LAS VEGAS — A U.S. Supreme Court justice on Wednesday temporarily blocked a lower-court ruling that declared gay marriage legal in Nevada and Idaho, dashing plans in Las Vegas to start performing gay nuptials in the self-proclaimed marriage capital of the world.
Nevada and Idaho had joined the rapidly growing number of states where same-sex marriage is legal when the 9th U.S. Circuit Court of Appeals ruled Tuesday that gay couples’ equal protection rights were violated by the gay marriage bans in both states. That decision came a day after the Supreme Court turned away state appeals, effectively legalizing same-sex marriage in several more states, bringing the U.S. total to 30.

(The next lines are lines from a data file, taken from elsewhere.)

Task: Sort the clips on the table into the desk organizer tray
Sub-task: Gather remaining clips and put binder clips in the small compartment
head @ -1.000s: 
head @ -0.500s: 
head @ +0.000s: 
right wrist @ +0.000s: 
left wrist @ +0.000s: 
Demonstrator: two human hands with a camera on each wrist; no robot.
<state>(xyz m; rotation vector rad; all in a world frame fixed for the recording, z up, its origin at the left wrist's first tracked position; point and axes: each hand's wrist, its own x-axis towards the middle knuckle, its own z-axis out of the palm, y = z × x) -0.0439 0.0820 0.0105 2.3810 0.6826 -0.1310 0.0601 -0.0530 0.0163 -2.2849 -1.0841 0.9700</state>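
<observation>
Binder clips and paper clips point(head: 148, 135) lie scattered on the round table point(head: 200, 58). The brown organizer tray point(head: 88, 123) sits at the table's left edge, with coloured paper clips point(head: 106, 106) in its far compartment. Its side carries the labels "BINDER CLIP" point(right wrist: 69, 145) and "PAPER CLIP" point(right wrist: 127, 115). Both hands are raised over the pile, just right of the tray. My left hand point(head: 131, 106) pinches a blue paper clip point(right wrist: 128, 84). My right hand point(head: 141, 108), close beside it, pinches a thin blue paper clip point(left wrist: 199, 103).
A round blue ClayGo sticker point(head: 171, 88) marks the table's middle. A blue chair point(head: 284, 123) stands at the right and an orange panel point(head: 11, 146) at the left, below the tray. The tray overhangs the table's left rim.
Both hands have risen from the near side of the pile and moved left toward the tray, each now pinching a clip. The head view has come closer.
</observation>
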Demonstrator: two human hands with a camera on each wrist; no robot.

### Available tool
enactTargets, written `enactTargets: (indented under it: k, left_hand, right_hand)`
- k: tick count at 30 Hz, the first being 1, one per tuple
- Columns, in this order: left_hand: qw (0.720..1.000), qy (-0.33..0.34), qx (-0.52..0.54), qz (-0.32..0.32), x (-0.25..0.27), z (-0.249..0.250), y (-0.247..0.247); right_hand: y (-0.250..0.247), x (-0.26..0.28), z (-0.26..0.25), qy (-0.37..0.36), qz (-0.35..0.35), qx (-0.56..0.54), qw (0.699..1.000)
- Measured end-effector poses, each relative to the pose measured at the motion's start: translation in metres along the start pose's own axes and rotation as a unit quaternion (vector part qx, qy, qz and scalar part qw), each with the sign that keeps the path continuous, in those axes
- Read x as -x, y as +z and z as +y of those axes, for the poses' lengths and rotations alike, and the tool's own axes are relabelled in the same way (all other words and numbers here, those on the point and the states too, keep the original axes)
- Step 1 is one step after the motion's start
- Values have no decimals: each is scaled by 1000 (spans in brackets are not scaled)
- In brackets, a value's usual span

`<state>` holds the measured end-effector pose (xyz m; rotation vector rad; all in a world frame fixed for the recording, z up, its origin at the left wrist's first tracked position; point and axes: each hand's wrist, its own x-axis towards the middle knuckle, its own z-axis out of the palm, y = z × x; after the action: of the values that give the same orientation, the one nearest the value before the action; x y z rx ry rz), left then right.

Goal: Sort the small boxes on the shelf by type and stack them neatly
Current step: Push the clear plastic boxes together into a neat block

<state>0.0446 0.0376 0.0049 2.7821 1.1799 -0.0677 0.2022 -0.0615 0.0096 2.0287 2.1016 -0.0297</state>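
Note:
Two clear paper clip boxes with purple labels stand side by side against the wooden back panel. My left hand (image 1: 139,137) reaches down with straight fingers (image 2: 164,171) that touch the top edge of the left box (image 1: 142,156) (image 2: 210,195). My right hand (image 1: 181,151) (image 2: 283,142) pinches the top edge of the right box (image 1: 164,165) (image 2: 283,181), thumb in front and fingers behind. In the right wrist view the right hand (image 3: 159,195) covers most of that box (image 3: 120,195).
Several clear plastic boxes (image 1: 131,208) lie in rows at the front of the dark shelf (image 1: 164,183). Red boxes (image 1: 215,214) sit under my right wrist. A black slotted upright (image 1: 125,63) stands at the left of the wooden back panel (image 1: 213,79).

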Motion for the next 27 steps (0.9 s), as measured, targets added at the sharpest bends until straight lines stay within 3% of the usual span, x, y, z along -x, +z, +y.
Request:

In Las Vegas, the Marriage License Bureau had been expected to issue licenses for same-sex couples starting at 2 p.m. Wednesday, but Clark County Clerk Diane Alba told The Associated Press that it’s clear, at least for now, that she can’t issue gender-neutral marriage licenses after U.S. Supreme Court Justice Anthony Kennedy’s order temporarily halting same-sex marriages.
Kennedy’s order came a little more than an hour after Idaho on Wednesday filed an emergency request for an immediate stay. The state’s request said that without a stay, state and county officials would have been required to begin issuing marriage licenses to same-sex couples Wednesday morning.
The delay could last just a few days. Kennedy’s order requested a response from the plaintiffs involved in Idaho’s gay marriage lawsuit by the end of Thursday.
The full court almost certainly would weigh in to extend the delay much beyond the weekend. That has been the justices’ practice in other cases in which a single justice initially blocked a ruling from taking effect.
Las Vegas had been preparing for gay weddings. The county’s marriage licenses went gender-neutral a couple weeks ago, just in case. Chapels had photographers practice with models to see how they might best shoot two brides in gowns.
In its decision Tuesday about Nevada and Idaho’s gay marriage bans, 9th Circuit Judge Stephen Reinhardt wrote for a unanimous three-judge panel that laws treating people differently based on sexual orientation are unconstitutional unless there is a compelling government interest.
He wrote that neither Idaho nor Nevada offered any legitimate reasons to discriminate against gay couples.
Developing story. This report will be updated.